▸ About this exercise:
The answer must be an exact copy of the lines from the top of the listing below through the line with "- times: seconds", with no pictures.

▸ Data in this exercise:
• • •

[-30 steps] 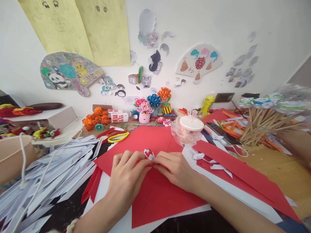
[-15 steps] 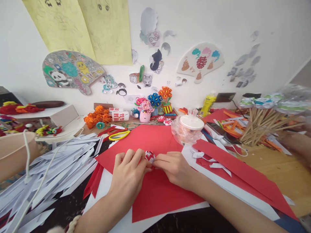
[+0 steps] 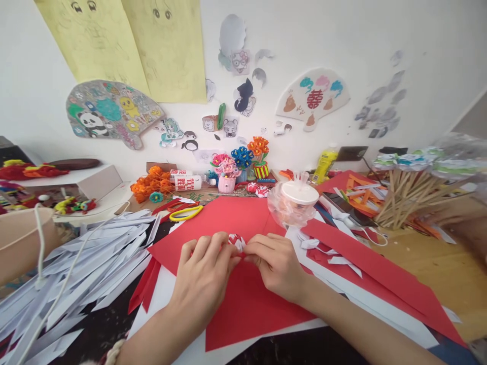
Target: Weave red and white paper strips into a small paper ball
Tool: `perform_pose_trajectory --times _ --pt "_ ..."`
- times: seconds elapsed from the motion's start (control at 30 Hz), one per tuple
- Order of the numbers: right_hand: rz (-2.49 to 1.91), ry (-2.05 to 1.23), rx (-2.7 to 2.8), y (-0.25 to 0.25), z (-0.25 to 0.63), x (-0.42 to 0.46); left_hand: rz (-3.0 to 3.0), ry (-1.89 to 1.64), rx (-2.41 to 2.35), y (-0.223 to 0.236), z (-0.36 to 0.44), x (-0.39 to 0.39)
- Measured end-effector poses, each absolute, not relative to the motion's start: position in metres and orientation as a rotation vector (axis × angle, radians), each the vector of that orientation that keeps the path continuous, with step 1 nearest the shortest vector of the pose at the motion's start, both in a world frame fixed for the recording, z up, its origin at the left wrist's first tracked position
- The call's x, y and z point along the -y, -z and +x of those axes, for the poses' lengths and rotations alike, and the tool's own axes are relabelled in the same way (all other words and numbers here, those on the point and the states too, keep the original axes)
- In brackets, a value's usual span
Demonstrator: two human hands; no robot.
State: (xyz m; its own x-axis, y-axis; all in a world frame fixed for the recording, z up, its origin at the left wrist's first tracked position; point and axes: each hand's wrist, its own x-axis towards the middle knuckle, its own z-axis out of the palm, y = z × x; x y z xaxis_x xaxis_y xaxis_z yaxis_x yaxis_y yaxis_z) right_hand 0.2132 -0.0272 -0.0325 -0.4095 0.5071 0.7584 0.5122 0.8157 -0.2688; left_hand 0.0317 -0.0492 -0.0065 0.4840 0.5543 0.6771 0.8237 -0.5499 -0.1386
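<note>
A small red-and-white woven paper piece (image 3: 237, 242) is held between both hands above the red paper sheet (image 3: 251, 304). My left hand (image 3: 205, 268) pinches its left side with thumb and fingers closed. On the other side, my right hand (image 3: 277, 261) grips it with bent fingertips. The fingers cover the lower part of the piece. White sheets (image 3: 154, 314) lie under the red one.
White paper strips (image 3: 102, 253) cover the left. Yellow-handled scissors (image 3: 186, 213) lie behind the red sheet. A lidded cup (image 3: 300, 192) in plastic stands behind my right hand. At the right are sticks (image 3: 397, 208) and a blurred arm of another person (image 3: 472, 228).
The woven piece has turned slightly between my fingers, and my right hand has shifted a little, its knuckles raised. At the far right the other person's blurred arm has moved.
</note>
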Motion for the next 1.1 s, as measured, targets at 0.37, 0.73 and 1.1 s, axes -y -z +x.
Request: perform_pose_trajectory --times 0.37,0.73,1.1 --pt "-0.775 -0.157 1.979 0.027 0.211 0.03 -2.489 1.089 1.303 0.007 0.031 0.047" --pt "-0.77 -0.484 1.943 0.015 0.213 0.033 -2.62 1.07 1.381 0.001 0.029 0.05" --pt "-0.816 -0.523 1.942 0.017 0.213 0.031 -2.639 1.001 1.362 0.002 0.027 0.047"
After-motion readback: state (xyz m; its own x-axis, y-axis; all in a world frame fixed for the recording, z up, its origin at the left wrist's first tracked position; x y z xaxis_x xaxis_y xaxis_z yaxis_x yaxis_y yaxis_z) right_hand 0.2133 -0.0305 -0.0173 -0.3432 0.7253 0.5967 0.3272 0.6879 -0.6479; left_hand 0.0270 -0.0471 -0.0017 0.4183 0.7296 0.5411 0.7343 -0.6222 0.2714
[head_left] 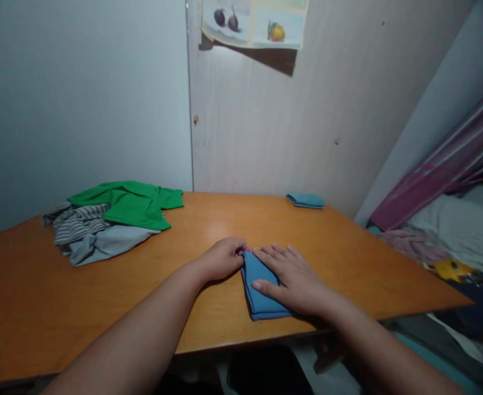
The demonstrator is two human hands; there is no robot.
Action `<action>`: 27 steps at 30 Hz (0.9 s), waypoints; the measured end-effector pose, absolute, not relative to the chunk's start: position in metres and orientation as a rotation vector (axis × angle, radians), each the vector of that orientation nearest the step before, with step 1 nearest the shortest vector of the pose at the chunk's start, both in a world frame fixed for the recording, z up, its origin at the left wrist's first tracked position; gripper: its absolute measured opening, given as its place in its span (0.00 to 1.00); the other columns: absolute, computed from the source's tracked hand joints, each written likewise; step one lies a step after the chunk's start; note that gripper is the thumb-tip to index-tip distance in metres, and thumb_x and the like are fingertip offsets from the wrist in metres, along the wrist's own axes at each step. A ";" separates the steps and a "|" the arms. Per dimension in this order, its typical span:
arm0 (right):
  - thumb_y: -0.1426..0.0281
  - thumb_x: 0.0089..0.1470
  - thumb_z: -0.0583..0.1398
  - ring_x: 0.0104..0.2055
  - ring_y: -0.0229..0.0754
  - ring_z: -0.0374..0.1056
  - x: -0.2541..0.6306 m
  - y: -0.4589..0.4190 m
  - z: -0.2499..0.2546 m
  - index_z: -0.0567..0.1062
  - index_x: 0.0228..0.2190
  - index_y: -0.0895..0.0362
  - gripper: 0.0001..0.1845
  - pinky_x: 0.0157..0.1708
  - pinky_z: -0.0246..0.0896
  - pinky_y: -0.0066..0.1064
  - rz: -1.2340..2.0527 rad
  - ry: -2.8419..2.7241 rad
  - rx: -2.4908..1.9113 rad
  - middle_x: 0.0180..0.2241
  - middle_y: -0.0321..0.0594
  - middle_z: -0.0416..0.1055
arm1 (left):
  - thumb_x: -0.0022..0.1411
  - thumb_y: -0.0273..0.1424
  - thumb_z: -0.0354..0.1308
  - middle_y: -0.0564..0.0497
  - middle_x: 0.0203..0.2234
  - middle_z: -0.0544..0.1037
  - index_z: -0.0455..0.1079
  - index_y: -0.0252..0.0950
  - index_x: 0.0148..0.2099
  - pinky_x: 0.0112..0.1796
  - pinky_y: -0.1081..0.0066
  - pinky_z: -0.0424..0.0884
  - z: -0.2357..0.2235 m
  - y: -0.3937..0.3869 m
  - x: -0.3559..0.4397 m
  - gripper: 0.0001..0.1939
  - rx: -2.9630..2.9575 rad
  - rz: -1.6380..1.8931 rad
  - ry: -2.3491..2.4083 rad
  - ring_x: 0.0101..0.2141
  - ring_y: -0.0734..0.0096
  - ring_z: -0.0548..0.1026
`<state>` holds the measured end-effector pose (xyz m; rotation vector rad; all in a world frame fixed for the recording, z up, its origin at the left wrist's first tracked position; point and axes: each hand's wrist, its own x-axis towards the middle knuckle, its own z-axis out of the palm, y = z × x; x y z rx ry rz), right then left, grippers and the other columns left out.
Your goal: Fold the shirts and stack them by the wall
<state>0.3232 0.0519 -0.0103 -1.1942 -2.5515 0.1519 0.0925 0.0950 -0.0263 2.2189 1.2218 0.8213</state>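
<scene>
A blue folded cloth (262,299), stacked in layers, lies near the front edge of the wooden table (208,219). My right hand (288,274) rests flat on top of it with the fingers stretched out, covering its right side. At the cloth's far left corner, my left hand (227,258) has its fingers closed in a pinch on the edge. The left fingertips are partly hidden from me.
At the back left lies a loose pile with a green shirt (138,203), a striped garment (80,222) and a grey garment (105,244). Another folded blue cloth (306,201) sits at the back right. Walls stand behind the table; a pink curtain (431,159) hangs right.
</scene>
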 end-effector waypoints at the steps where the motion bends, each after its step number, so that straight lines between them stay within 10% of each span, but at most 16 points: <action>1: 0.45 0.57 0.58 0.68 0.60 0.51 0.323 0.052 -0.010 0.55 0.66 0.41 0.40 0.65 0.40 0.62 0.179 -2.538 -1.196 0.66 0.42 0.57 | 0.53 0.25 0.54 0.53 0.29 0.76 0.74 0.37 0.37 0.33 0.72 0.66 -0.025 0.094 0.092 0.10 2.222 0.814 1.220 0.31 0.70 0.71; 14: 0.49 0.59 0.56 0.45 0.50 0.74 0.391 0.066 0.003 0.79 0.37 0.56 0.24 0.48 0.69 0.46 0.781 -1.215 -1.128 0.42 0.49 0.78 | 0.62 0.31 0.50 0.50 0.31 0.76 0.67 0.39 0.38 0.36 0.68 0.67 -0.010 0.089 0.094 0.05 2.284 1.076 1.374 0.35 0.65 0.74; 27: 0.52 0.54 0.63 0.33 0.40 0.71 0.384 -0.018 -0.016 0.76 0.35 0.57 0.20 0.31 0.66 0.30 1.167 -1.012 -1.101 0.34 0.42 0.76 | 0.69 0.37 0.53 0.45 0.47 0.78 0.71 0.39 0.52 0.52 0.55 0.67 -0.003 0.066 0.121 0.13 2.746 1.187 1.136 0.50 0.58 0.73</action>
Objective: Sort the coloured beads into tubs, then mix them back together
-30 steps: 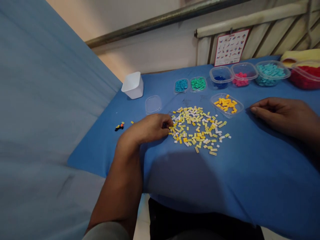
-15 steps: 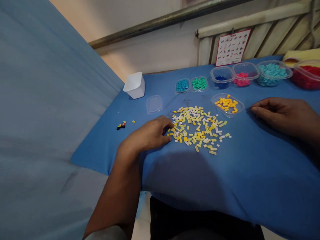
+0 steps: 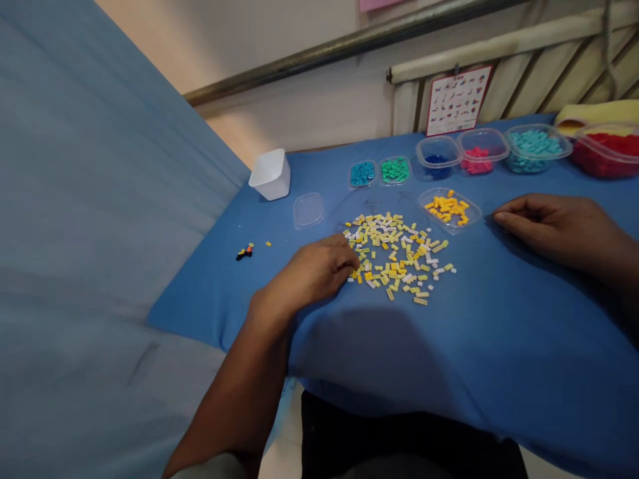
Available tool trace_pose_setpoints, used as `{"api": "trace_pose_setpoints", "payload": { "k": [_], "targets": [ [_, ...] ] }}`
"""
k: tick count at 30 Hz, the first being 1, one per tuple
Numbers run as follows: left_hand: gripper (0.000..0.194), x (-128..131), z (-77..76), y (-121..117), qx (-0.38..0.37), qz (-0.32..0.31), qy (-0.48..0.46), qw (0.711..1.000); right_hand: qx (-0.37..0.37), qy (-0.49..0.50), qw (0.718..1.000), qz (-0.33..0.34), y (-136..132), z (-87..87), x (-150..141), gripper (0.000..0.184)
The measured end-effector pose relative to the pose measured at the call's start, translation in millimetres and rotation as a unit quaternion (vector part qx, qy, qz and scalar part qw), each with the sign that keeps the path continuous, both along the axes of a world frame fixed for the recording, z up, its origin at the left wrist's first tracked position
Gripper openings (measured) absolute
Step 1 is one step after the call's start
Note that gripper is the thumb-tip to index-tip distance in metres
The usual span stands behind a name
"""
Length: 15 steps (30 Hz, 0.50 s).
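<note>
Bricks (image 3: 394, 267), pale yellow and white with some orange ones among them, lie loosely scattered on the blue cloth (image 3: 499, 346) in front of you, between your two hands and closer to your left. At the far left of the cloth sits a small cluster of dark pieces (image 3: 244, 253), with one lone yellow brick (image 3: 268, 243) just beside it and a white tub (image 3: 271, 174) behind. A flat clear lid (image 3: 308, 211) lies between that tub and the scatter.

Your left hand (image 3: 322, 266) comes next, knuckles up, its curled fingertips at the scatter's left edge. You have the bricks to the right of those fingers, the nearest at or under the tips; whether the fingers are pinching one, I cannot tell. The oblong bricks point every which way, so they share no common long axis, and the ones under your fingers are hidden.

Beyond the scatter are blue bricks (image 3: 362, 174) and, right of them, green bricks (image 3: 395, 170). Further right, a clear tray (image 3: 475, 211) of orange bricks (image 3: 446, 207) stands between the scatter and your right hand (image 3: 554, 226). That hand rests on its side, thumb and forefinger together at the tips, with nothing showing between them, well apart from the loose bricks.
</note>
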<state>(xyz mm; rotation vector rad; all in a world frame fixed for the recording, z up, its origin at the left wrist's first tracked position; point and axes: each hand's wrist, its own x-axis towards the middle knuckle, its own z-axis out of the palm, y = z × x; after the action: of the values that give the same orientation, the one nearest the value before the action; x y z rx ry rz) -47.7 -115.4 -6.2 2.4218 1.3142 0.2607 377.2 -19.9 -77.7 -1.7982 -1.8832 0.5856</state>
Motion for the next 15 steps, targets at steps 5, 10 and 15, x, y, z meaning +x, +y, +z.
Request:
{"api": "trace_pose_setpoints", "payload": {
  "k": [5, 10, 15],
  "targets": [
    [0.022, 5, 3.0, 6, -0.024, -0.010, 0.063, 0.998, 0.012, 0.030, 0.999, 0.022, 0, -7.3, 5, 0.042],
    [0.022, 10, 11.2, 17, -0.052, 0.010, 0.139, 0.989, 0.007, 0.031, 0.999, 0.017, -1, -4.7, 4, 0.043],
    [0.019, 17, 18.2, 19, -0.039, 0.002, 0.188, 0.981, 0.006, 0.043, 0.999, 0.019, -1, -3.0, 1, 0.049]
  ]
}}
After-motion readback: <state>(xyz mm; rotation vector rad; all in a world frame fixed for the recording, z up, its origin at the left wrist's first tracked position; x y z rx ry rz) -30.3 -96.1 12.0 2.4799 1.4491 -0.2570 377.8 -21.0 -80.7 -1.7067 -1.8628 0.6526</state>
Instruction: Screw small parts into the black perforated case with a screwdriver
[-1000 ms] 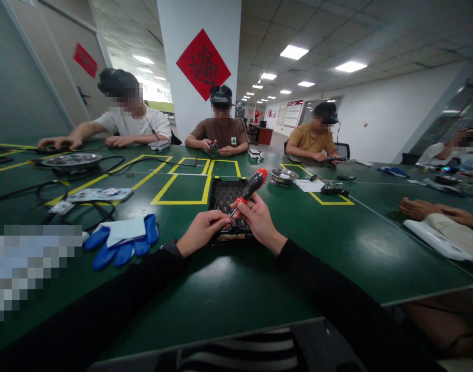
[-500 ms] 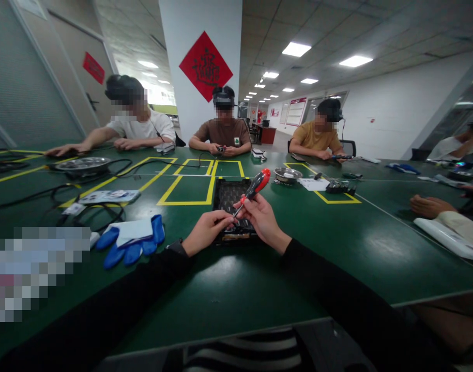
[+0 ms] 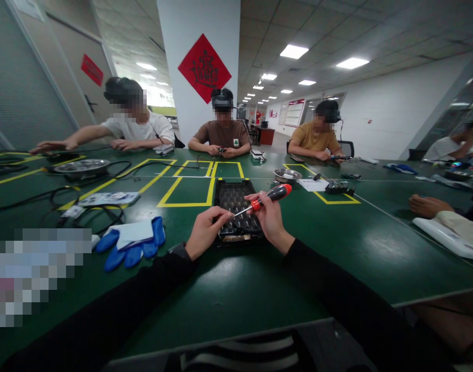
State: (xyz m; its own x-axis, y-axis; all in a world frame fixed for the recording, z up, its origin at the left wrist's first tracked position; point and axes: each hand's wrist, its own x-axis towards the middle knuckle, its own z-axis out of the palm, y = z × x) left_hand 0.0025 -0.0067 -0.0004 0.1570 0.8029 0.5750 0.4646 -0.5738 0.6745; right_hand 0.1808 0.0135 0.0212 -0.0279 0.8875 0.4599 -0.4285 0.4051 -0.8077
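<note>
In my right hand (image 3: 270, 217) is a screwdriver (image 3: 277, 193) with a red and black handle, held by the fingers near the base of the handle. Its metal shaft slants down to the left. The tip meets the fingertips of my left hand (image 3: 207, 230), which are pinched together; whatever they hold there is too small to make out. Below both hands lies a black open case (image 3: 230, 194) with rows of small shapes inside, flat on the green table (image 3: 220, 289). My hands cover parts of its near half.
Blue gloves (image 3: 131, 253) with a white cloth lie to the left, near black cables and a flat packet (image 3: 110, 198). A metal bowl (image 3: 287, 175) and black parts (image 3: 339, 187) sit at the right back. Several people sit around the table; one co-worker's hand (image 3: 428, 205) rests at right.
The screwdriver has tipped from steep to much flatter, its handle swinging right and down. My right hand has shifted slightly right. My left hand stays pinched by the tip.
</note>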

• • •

▸ Task answer:
[-30 steps] 
[-15 steps] 
[+0 steps] 
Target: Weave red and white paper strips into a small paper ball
Tool: `perform_pose_trajectory --times _ --pt "_ ..."`
- times: seconds elapsed from the motion's start (control at 30 Hz), one per tuple

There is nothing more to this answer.